Segment Open

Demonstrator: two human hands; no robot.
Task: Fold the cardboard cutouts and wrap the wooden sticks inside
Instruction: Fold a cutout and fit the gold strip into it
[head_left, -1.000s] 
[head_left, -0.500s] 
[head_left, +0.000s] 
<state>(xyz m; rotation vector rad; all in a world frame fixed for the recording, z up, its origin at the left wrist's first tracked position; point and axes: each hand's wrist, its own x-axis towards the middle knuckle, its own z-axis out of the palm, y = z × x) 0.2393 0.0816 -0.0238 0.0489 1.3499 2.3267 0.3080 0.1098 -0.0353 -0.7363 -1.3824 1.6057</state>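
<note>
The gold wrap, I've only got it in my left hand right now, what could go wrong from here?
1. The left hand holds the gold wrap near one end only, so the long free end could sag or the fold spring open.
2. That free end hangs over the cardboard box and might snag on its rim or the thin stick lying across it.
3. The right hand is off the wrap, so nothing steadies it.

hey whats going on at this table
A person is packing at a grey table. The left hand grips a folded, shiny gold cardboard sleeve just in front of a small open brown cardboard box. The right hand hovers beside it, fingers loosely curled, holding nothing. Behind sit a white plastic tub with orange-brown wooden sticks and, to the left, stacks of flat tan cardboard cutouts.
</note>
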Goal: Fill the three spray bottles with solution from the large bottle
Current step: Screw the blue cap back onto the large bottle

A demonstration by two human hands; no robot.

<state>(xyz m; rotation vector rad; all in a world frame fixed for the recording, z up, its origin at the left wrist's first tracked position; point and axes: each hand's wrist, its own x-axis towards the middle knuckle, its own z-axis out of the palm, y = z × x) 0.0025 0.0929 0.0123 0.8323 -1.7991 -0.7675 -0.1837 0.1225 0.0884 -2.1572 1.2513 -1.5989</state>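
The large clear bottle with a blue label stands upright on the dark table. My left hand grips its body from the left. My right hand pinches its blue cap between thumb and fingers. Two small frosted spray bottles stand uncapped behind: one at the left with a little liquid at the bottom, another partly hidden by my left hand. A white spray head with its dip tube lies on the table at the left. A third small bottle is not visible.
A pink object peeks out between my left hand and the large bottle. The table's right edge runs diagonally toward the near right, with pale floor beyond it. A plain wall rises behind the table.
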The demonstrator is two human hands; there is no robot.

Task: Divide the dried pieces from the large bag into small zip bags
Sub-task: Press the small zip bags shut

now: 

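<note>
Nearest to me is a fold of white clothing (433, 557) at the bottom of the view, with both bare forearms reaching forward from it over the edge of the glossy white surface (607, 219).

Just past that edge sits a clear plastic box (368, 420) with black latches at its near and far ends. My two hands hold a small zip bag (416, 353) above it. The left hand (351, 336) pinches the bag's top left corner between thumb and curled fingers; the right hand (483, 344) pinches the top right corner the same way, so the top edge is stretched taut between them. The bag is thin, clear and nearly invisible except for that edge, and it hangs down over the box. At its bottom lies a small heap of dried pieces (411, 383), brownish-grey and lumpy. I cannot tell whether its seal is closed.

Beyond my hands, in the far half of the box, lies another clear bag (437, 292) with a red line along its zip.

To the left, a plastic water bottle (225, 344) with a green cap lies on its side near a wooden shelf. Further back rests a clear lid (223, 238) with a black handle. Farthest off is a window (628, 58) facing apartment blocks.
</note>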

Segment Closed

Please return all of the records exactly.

Demonstrator: two human hands; no robot.
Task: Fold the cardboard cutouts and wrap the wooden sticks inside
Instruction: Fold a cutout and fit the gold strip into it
[head_left, -1.000s] 
[head_left, -0.500s] 
[head_left, +0.000s] 
<state>(xyz m; rotation vector rad; all in a world frame fixed for the recording, z up, its origin at the left wrist's first tracked position; point and axes: each hand's wrist, its own x-axis towards the middle knuckle, its own z-axis out of the palm, y = z × x) 0.2393 0.0816 -0.0238 0.0489 1.3499 2.3267 0.3080 0.1098 -0.0353 -0.7363 -1.3824 1.6057</state>
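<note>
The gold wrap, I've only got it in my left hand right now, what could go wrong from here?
1. The left hand holds the gold wrap near one end only, so the long free end could sag or the fold spring open.
2. That free end hangs over the cardboard box and might snag on its rim or the thin stick lying across it.
3. The right hand is off the wrap, so nothing steadies it.

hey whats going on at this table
A person is packing at a grey table. The left hand grips a folded, shiny gold cardboard sleeve just in front of a small open brown cardboard box. The right hand hovers beside it, fingers loosely curled, holding nothing. Behind sit a white plastic tub with orange-brown wooden sticks and, to the left, stacks of flat tan cardboard cutouts.
</note>
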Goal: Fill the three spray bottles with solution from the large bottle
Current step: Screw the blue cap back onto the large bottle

A demonstration by two human hands; no robot.

<state>(xyz m; rotation vector rad; all in a world frame fixed for the recording, z up, its origin at the left wrist's first tracked position; point and axes: each hand's wrist, its own x-axis towards the middle knuckle, its own z-axis out of the palm, y = z × x) 0.0025 0.0929 0.0123 0.8323 -1.7991 -0.7675 -0.1837 0.1225 0.0884 -2.1572 1.2513 -1.5989</state>
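The large clear bottle with a blue label stands upright on the dark table. My left hand grips its body from the left. My right hand pinches its blue cap between thumb and fingers. Two small frosted spray bottles stand uncapped behind: one at the left with a little liquid at the bottom, another partly hidden by my left hand. A white spray head with its dip tube lies on the table at the left. A third small bottle is not visible.
A pink object peeks out between my left hand and the large bottle. The table's right edge runs diagonally toward the near right, with pale floor beyond it. A plain wall rises behind the table.
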The demonstrator is two human hands; there is no robot.

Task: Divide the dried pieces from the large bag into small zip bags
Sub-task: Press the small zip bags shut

now: 

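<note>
Nearest to me is a fold of white clothing (433, 557) at the bottom of the view, with both bare forearms reaching forward from it over the edge of the glossy white surface (607, 219).

Just past that edge sits a clear plastic box (368, 420) with black latches at its near and far ends. My two hands hold a small zip bag (416, 353) above it. The left hand (351, 336) pinches the bag's top left corner between thumb and curled fingers; the right hand (483, 344) pinches the top right corner the same way, so the top edge is stretched taut between them. The bag is thin, clear and nearly invisible except for that edge, and it hangs down over the box. At its bottom lies a small heap of dried pieces (411, 383), brownish-grey and lumpy. I cannot tell whether its seal is closed.

Beyond my hands, in the far half of the box, lies another clear bag (437, 292) with a red line along its zip.

To the left, a plastic water bottle (225, 344) with a green cap lies on its side near a wooden shelf. Further back rests a clear lid (223, 238) with a black handle. Farthest off is a window (628, 58) facing apartment blocks.
</note>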

The output contains the complete answer to the exercise.